START The data

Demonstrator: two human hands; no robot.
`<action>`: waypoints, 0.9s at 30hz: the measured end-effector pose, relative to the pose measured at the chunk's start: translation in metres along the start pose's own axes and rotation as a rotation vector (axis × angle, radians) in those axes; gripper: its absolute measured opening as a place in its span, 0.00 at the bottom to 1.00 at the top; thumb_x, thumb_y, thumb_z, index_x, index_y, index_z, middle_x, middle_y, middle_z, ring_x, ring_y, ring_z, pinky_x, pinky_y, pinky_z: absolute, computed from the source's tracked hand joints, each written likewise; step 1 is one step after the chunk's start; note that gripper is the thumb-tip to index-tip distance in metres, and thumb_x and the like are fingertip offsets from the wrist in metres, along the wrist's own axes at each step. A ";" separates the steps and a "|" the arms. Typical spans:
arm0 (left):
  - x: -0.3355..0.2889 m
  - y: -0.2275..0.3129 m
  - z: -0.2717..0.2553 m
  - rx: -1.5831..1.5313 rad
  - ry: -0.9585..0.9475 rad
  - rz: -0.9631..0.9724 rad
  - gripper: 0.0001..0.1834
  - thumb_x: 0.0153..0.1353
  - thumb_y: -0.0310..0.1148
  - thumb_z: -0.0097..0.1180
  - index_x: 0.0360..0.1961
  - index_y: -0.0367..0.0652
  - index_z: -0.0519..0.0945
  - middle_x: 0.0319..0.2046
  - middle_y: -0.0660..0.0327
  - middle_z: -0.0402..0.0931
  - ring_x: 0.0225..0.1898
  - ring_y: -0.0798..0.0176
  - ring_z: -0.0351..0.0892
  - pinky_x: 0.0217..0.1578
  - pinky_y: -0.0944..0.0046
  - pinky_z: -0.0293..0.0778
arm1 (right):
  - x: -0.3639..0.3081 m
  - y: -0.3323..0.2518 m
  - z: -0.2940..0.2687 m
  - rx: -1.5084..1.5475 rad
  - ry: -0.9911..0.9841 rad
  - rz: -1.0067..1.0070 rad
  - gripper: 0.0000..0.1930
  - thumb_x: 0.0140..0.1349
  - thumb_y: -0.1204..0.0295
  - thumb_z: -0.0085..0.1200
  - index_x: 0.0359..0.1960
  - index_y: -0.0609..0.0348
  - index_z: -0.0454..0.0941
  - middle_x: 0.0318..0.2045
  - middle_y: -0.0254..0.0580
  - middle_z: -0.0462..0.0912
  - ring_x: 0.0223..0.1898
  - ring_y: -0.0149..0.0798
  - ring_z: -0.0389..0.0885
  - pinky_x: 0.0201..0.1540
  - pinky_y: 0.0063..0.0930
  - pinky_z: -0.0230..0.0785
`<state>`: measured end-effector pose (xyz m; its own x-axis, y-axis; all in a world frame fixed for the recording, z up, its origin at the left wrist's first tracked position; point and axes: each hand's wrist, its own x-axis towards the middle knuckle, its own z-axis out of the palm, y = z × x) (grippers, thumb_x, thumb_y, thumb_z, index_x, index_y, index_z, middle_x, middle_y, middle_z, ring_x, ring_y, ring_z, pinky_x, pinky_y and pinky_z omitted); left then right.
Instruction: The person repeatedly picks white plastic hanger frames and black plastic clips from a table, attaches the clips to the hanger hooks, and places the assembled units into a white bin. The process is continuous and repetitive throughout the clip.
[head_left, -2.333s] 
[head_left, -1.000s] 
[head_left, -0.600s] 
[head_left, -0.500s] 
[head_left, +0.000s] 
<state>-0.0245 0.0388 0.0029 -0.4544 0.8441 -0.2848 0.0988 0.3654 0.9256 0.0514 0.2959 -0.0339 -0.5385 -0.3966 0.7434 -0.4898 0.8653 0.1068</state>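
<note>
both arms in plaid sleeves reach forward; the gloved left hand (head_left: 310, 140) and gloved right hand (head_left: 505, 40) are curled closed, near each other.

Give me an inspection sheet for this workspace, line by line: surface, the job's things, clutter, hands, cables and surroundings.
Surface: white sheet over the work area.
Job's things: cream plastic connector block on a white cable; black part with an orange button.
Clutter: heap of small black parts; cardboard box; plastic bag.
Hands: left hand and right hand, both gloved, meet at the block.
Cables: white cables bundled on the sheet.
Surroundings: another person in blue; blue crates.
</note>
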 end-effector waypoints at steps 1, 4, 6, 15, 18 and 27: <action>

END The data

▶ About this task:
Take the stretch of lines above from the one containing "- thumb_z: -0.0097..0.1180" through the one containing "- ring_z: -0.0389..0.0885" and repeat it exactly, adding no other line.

▶ Response box:
  - thumb_z: -0.0097..0.1180
  - index_x: 0.0360..0.1961
  - index_y: -0.0367..0.0652
  - index_z: -0.0519..0.0945
  - middle_x: 0.0319..0.2046
  - middle_y: -0.0660..0.0327
  - middle_z: -0.0402..0.0931
  - ring_x: 0.0225..0.1898
  - ring_y: -0.0798..0.0176
  - ring_z: -0.0351..0.0892
  - pinky_x: 0.0217..0.1578
  - pinky_y: -0.0944..0.0046
  - pinky_z: -0.0293..0.0778
arm1 (right):
  - x: -0.3639..0.3081 m
  - y: -0.3323..0.2518 m
  - z: -0.2940..0.2687 m
  - rx: -1.5084..1.5475 rad
  - ry: -0.9911..0.9841 rad
  - rz: -1.0067..1.0070 rad
  - gripper: 0.0000..0.1930
  - thumb_x: 0.0140..0.1349
  - thumb_y: -0.1204..0.0295
  - thumb_z: -0.0085..0.1200
  - index_x: 0.0359..0.1960
  - index_y: -0.0609..0.0348
  - index_z: -0.0454..0.0941
  - middle_x: 0.0318..0.2045
  - middle_y: -0.0254..0.0580
  - middle_z: -0.0462..0.0912
  - ring_x: 0.0223..0.1898
  - ring_y: -0.0149..0.0798
  - ring_z: -0.0389..0.0885

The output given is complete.